‘You can’t compel people to change, especially if they don’t believe’
IgniteTech chief executive Eric Vaughan is defending a decision to replace nearly 80% of his workforce after a company‑wide push to adopt artificial intelligence met stiff resistance, calling the shift essential to the firm’s survival.
Vaughan told Fortune that in early 2023, he concluded that generative AI marked an “existential” transformation, first for tech companies and then others. “In early 2023, we saw the light,” he said, arguing that organisations that fail to adapt to AI risk being left “toast” by the pace of change.
He maintains that mass layoffs were not the starting point. IgniteTech first tried to reskill its existing workforce with an intensive learning program. The company reimbursed staff for AI tools and prompt‑engineering classes, brought in outside experts and reorganised work around weekly “AI Mondays.”
“Every single Monday was called ‘AI Monday,’” Vaughan told Fortune. “You couldn’t have customer calls; you couldn’t work on budgets; you had to only work on AI projects.” He framed this as a benefit for staff: “We’re going to give a gift to each of you. And that gift is tremendous investment of time, tools, education, projects … to give you a new skill.”
From reskilling to recruitment drive for AI
According to Vaughan, roughly 20% of payroll was redirected into AI learning and experimentation. Despite that, he reported “mass resistance,” including employees who simply refused to participate. “In those early days, we did get resistance, we got flat‑out ‘Yeah, I’m not going to do this’ resistance,” he said in the article. “And so we said goodbye to those people.”
After concluding that “changing minds was harder than adding skills,” IgniteTech shifted from retraining to rebuilding.

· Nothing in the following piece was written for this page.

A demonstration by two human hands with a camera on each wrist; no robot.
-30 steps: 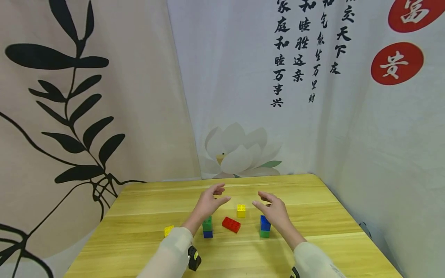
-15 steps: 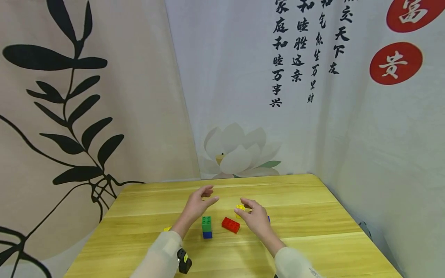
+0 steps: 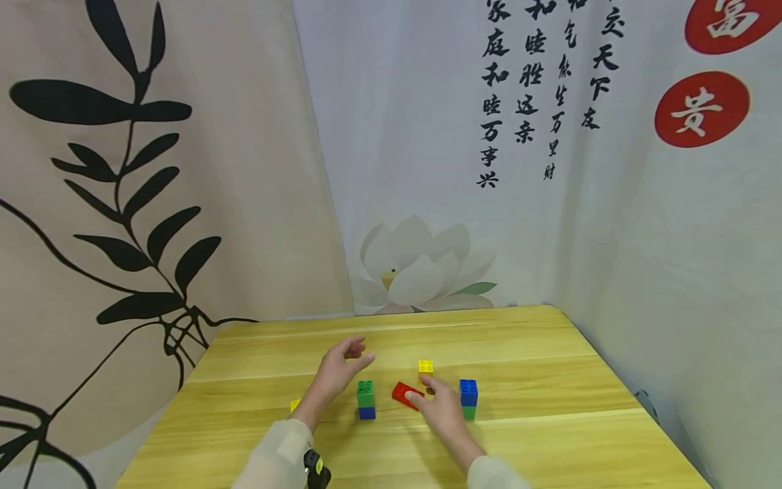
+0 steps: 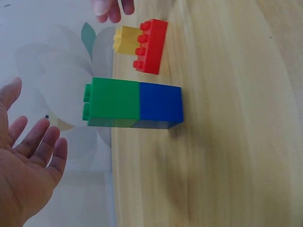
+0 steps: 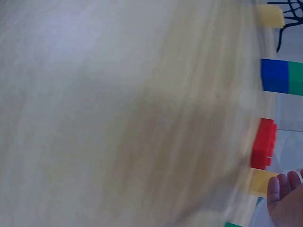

The company launched a global recruitment campaign for “AI innovation specialists” across sales, finance, marketing, engineering and support, looking specifically for people already committed to working with AI.
Vaughan also told Fortune that he led a “somewhat unusual” reorganisation, placing every division under a central AI organisation to reduce duplicated efforts and enforce knowledge‑sharing. “The culture needed to be built,” he later said. “Ultimately, we ended up having to go out and recruit and hire people that were already of the same mind.”
AI and automation are having a limited impact on hiring, according to a previous report. Specifically, only 1% of survey respondents cite AI and automation as a reason for reduced hiring over the past year.
Layoffs for AI: 'extremely difficult'
Vaughan told Fortune that the nine‑figure‑revenue company finished the year at “near 75% EBITDA” and claimed teams can now build customer‑ready products in as little as four days.
While he does not recommend other employers copy his decision to replace 80% of staff, calling it “extremely difficult," Vaughan continues to warn that “the pace of change in AI is relentless” and that “you can’t compel people to change, especially if they don’t believe.”
Here are some employers that are said to be laying off workers amid the rise of AI:
Recently, Jamie Dimon, CEO of JPMorgan Chase, told Canadian HR Reporter that the deployment of AI could “go too fast for society” and trigger serious social disruption if not carefully managed.